The provided data classifies the contract under NAICS code 334511, 'Search, Detection, Navigation, Guidance, Aeronautical, and Nautical System and Instrument Manufacturing.' LRU typically stands for 'Line Replaceable Unit,' which are modular components of larger systems. LRU 7 and LRU 9 are therefore specific, interchangeable parts crucial for the functioning of larger search, detection, navigation, or guidance systems used by the Department of Defense. Their criticality stems from their role in enabling essential military functions such as target acquisition, situational awareness, and mission execution. Without more specific system names or descriptions, their exact operational impact remains generalized, but as components of navigation and guidance systems, they are fundamental to aircraft, naval vessels, or ground systems' ability to operate effectively and safely.
What are the primary justifications for awarding this contract on a sole-source basis instead of through full and open competition?
The data explicitly states the contract was 'NOT COMPETED,' indicating a sole-source award. While the specific justification is not provided, common reasons for sole-source awards in defense contracting include: 1) Unique capabilities: Only one contractor possesses the proprietary technology, specialized knowledge, or unique manufacturing capabilities required. 2) Urgent and compelling need: A critical operational requirement exists that cannot be met through the lengthy competitive process. 3) Follow-on work: The requirement is a logical follow-on to a previous contract where competition was previously conducted, and it's deemed more efficient to award to the incumbent. 4) Industrial base considerations: Maintaining a specific defense industrial capability might necessitate sole-source awards. Without further documentation from the agency, the precise rationale remains speculative, but it implies a belief that competition was either impractical or not in the government's best interest for these specific LRU systems.
How does the Cost Plus Fixed Fee (CPFF) contract structure potentially impact cost control and contractor incentives for this $45.3M award?
A Cost Plus Fixed Fee (CPFF) contract reimburses the contractor for allowable costs incurred, plus a predetermined fixed fee representing profit. This structure is often used when the scope of work is not precisely defined or is subject to change, as is common in complex defense systems.

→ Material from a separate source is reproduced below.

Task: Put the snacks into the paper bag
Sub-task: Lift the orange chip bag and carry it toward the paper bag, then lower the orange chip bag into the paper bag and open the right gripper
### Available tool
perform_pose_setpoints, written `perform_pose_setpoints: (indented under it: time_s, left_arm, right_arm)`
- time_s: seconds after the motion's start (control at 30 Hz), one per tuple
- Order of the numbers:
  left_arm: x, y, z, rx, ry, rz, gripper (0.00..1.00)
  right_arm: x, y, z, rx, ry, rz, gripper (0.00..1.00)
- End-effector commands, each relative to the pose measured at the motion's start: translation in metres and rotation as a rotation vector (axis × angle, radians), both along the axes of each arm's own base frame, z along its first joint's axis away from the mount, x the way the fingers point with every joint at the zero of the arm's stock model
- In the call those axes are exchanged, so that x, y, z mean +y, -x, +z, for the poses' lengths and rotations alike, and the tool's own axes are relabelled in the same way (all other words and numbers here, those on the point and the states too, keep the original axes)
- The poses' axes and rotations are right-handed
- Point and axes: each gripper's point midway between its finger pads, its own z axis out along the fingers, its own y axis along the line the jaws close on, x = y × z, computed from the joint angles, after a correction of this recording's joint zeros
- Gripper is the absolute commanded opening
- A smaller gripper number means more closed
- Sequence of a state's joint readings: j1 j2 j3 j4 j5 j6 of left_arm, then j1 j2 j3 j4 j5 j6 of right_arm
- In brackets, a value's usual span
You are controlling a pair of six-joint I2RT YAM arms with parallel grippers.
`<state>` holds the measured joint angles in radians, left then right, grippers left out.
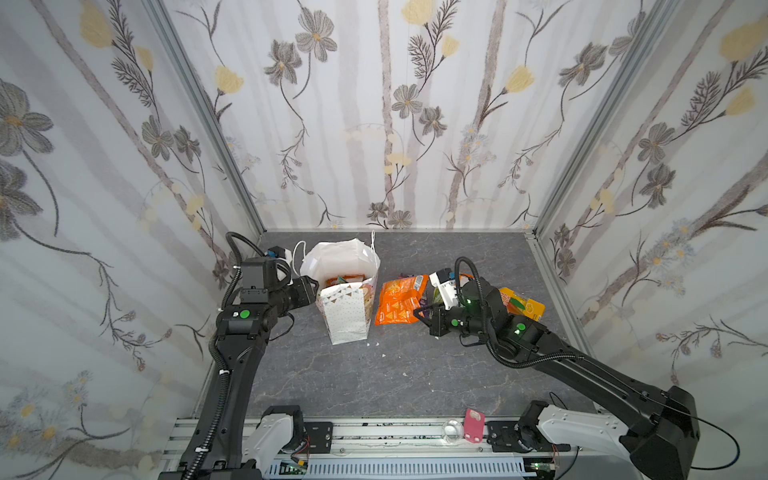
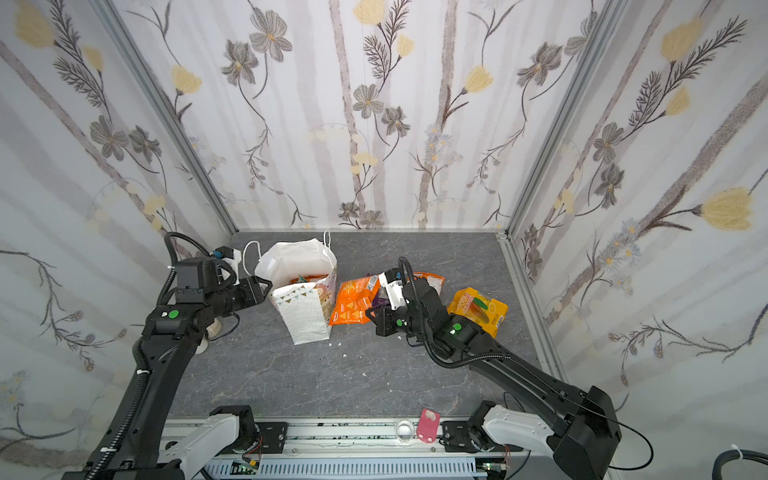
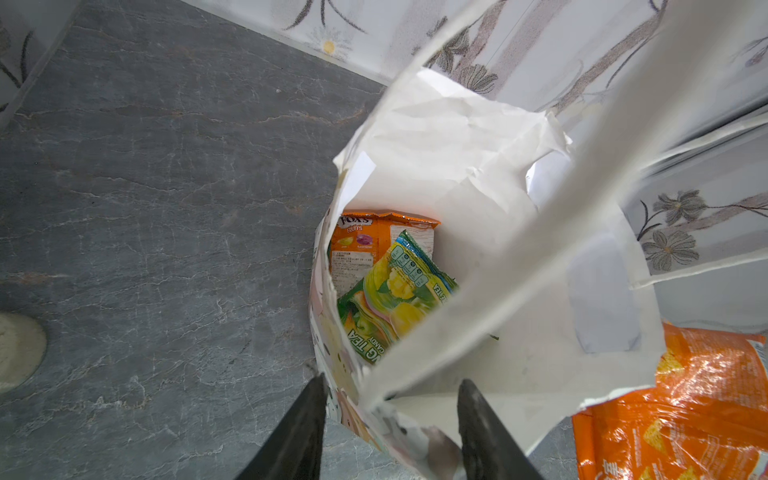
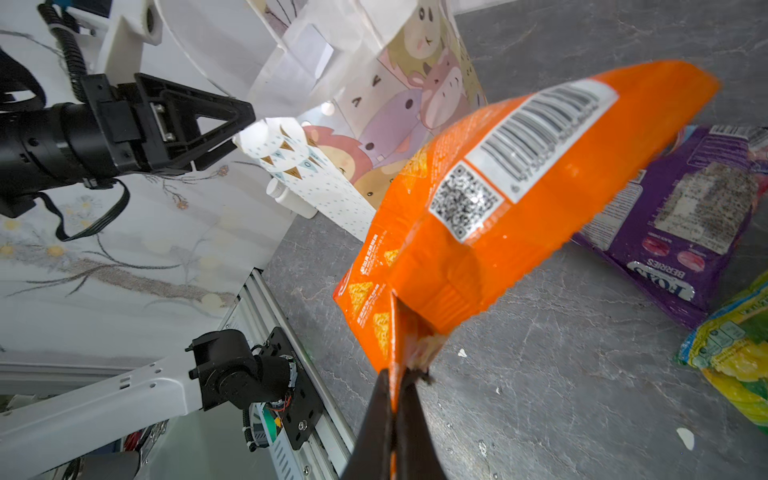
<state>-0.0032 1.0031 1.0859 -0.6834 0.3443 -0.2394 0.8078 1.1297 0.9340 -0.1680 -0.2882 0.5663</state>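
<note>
Snack packet [image 4: 519, 199], orange, held just beside the upright paper bag [image 1: 347, 320], its sealed edge pinched in the closed jaws of the right gripper [image 4: 399, 374] while the left gripper [image 3: 392, 380] clamps the bag's rim; it could snag that rim, slipping free or toppling the bag.

A: What's printed on the orange packet [image 4: 498, 199] pinched in the right hand [image 4: 399, 374]?
B: Yellow triangles, plus a white barcode patch.
A: Beyond that hand?
B: A purple packet [image 4: 681, 232], then a green-and-yellow packet [image 4: 731, 357].
A: And the bag [image 4: 328, 195] the left hand [image 3: 390, 388] grips?
B: White; tiny dots and brownish bunting on the side, pastel cartoon animals on the front.
A: The counter [image 4: 561, 374]?
B: Grey, veined.
</note>
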Motion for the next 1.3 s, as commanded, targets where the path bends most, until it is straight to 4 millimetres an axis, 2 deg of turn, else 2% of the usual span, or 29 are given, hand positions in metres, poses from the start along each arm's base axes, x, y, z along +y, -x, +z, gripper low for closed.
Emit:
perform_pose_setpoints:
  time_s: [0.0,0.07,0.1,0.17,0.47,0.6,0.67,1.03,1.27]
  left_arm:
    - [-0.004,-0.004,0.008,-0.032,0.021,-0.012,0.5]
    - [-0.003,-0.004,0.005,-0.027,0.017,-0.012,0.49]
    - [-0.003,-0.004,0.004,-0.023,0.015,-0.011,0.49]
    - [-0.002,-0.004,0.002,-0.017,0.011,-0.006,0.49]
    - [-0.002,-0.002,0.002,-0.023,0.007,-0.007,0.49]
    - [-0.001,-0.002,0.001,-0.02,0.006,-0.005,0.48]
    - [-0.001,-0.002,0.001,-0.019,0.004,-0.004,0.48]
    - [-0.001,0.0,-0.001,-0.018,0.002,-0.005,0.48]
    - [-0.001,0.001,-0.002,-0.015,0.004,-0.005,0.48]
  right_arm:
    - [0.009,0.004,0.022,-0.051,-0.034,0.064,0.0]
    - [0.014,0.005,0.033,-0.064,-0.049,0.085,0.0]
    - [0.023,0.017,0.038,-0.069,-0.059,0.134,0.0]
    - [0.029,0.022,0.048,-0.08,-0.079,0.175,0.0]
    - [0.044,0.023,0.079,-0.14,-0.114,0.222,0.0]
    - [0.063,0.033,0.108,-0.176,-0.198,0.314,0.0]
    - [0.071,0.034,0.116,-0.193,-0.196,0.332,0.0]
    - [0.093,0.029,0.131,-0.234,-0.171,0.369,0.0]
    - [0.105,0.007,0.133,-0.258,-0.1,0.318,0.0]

For cost control, the government relies on robust auditing of incurred costs to ensure they are reasonable and allocable. The 'fixed fee' component provides some incentive for the contractor to manage costs, as the fee does not increase with higher costs. However, the primary incentive for cost reduction lies with the government's oversight and negotiation of the initial fee. If not managed diligently, CPFF contracts can lead to cost overruns as the contractor is guaranteed to cover costs and receive a profit regardless of efficiency, potentially making it less cost-effective than fixed-price contracts where the contractor bears more risk.
What is the historical spending pattern for LRU 7 and LRU 9 systems or similar components by the Defense Logistics Agency or Department of Defense?
The provided data pertains to a single definitive contract awarded to L3Harris Technologies for LRU 7 and LRU 9 systems, valued at $45.3 million and spanning from August 2015 to September 2023 (duration of 2952 days). This data point alone does not provide sufficient information to establish a historical spending pattern. To analyze historical spending, one would need access to procurement databases that track all contracts awarded for these specific LRU systems, or similar components, across various agencies (like DLA and other DoD branches) over multiple fiscal years. Such an analysis would reveal trends in contract volume, average award values, contractor concentration, and the evolution of pricing over time, which is essential for benchmarking and identifying significant shifts in investment.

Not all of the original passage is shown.